Pakistan faces a Catch–22 situation on their exodus
A Human Rights Watch Report has criticised Pakistan and UN Commissioner for Human Rights (UNCHR) for the forced repatriation of Afghans from Pakistan using strong arm tactics. Allegedly, the coercive measures included police abuses, intimidation and harassment, arbitrary arrest and detention, threats of deportation, extortion, demolition of houses, exclusion of children from schools, closing schools of Afghan refugees and hikes in rents by landlords.

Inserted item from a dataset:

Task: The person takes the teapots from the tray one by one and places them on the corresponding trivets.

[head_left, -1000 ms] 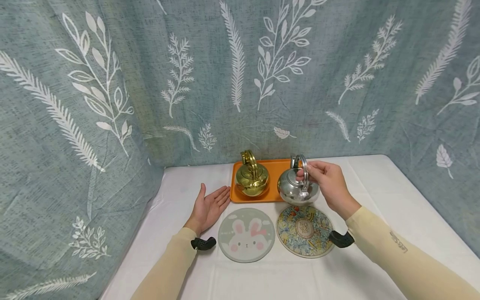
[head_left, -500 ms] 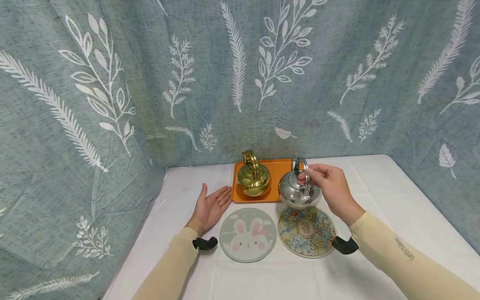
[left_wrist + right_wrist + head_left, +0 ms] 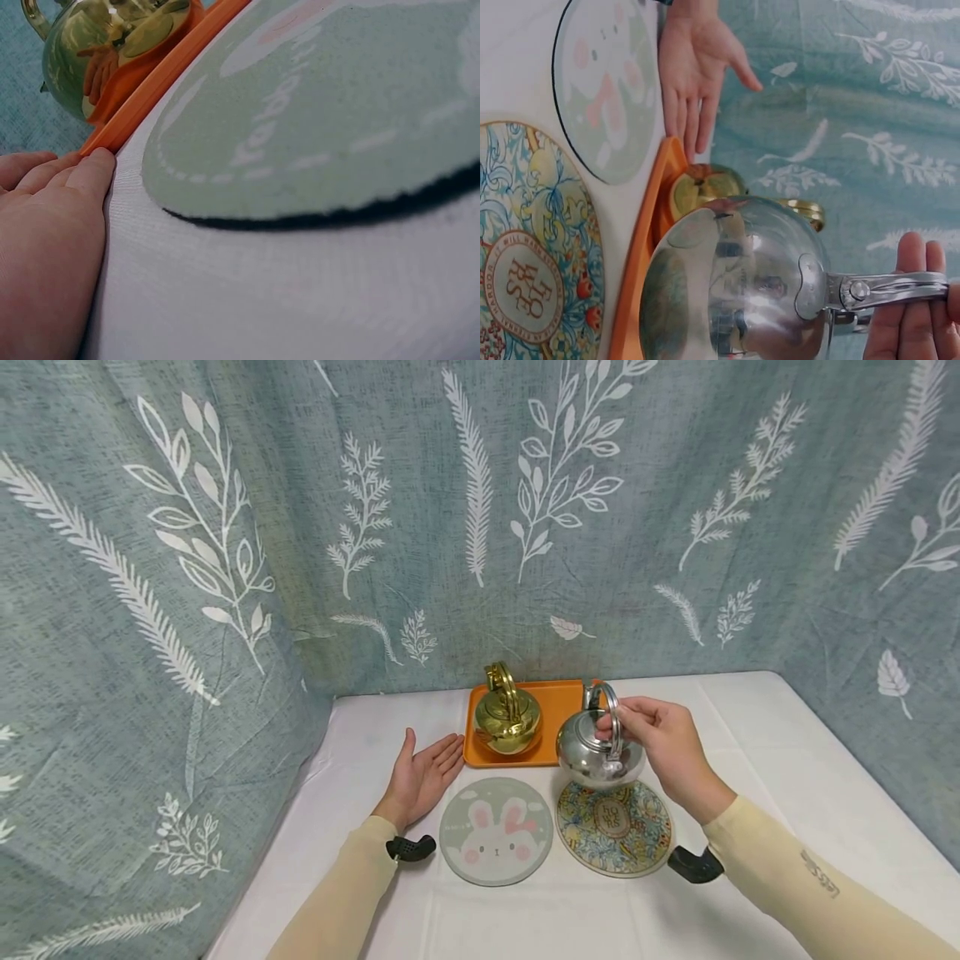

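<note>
A silver teapot hangs by its top handle from my right hand, whose fingers and thumb grip that handle. In the right wrist view the silver teapot is lifted off the tray. Below it in the head view lies a round floral mat, partly covered from sight. My left hand rests on the table, palm up with straight fingers. Its fingertips touch the left edge of an orange tray, as the left wrist view shows. On that tray stands a gold teapot.
A round grey-green rabbit mat lies left of the floral mat, in front of the tray. White cloth covers the table. A blue-green leaf-patterned curtain hangs behind the tray and along both sides.
My right hand has brought the silver teapot toward me and slightly down, from the tray's front edge to over the back of the floral mat. The left hand has stayed in place.
</note>
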A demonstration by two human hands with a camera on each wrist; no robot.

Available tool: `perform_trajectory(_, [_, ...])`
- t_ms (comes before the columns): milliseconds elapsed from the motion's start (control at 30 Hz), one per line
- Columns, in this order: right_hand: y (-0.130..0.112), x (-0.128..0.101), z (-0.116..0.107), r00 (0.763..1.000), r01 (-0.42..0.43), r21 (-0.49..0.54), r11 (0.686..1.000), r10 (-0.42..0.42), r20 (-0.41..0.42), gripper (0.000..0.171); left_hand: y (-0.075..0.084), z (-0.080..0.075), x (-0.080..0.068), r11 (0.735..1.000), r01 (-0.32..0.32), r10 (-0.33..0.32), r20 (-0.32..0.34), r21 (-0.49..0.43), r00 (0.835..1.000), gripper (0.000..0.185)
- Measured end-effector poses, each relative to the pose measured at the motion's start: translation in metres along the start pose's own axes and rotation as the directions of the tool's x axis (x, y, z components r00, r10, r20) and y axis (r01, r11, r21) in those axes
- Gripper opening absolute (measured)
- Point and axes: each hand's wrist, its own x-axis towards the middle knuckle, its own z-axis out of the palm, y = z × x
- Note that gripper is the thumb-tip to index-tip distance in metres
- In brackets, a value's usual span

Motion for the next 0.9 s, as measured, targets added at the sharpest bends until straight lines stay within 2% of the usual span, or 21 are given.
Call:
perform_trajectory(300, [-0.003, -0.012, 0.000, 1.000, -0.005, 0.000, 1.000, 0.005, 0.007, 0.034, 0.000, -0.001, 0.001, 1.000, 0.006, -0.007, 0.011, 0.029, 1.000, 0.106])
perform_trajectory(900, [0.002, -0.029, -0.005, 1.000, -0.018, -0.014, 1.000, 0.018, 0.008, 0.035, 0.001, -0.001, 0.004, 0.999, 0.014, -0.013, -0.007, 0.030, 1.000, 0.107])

This ‘toxic combination’ resulted in late 2016 in the expulsion of 365,000 out of 1.5 million registered and 200,000 of 1 million undocumented refugees, and not the blandishment of the paltry $400 handout by the ‘complicit’ UNCHR. The Report terms the mass deportations refoulement, a violation of customary international law, as returnees face persecution, torture, ill-treatment or death in Afghanistan, and asks Pakistan to extend the refugee permits to 2019.
For Pakistan, the conundrum presents a ‘damned if I do, and damned if I don’t’ situation. The watershed Army Public School attack of December 2014 created the National Action Plan which included the repatriation of Afghan refugees in its agenda, and in effect politicized a purely humanitarian issue. Declining Pak-Afghan relations and corresponding cosying up to arch-rival India by Afghanistan exacerbated the divide, and skirmishes along the Torkham border did not help matters. A false perception also arose in laymen thinking that the Afghan refugees were involved in terrorism, contrary to the known facts. These factors forced the Pakistan government’s hand, which had accepted the refugees for four decades, providing them with jobs, medical health and schooling. The government has now extended the last date of return to end of 2017 and may relax it further to avoid the kind of international flak attracted by the hasty repatriation of National Geographic’s Afghan girl, Sharbat Gula.
Afghanistan in 2016 faced its worst turmoil since 2009 in numbers of civilian casualties, displacement of 1.5 million people and one third of its population destitute. At this juncture, Pakistan should revert to its original humanitarian stand, while concentrating on strict documentation.